Yasser, a Syrian activist who has been researching the killings in the video said that the incident took place “months” before the priest’s death.
Several other Syrian sources, that asked not to be named, confirmed this account.
The Vatican news agency confirmed that Father Francois was killed on June 23 but said the “circumstances of the death are not fully understood”.
Two days after Father Francois was killed in Ghassaniyeh, the Custody of the Holy Land issued a press release saying Islamist groups on the Sant Antonio church shot the father dead. The press release said he had been given a funeral and buried.
“Islamists attacked the monastery, ransacking it and destroying everything.
When Father Francois tried to resist, defending the nuns, rebels shot him,” the release stated.
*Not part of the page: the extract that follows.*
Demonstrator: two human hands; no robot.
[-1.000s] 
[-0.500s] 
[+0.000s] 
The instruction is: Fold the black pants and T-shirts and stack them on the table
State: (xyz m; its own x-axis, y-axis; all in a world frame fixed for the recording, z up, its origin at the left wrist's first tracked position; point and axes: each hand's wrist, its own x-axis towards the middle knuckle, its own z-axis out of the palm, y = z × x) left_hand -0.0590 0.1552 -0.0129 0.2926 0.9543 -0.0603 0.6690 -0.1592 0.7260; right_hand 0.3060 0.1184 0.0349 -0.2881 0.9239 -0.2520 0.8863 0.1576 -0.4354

The resort town of Ghassaniyeh, in Syria’s Latakia province, which was visited by the Telegraph, has fallen under the control of the extremist jihadist group Jabhat al-Nusra.
Father Francois was thought to be one of the last remaining Christian inhabitants.
Two months ago four Italian journalists were kidnapped by Jabhat al-Nusra as they filmed inside Father Francois’ church, which had recently been desecrated. Susan Dabbous, one of the kidnapped journalists, reported that Jabhat al-Nusra had referred to Father Francois as “a spy”.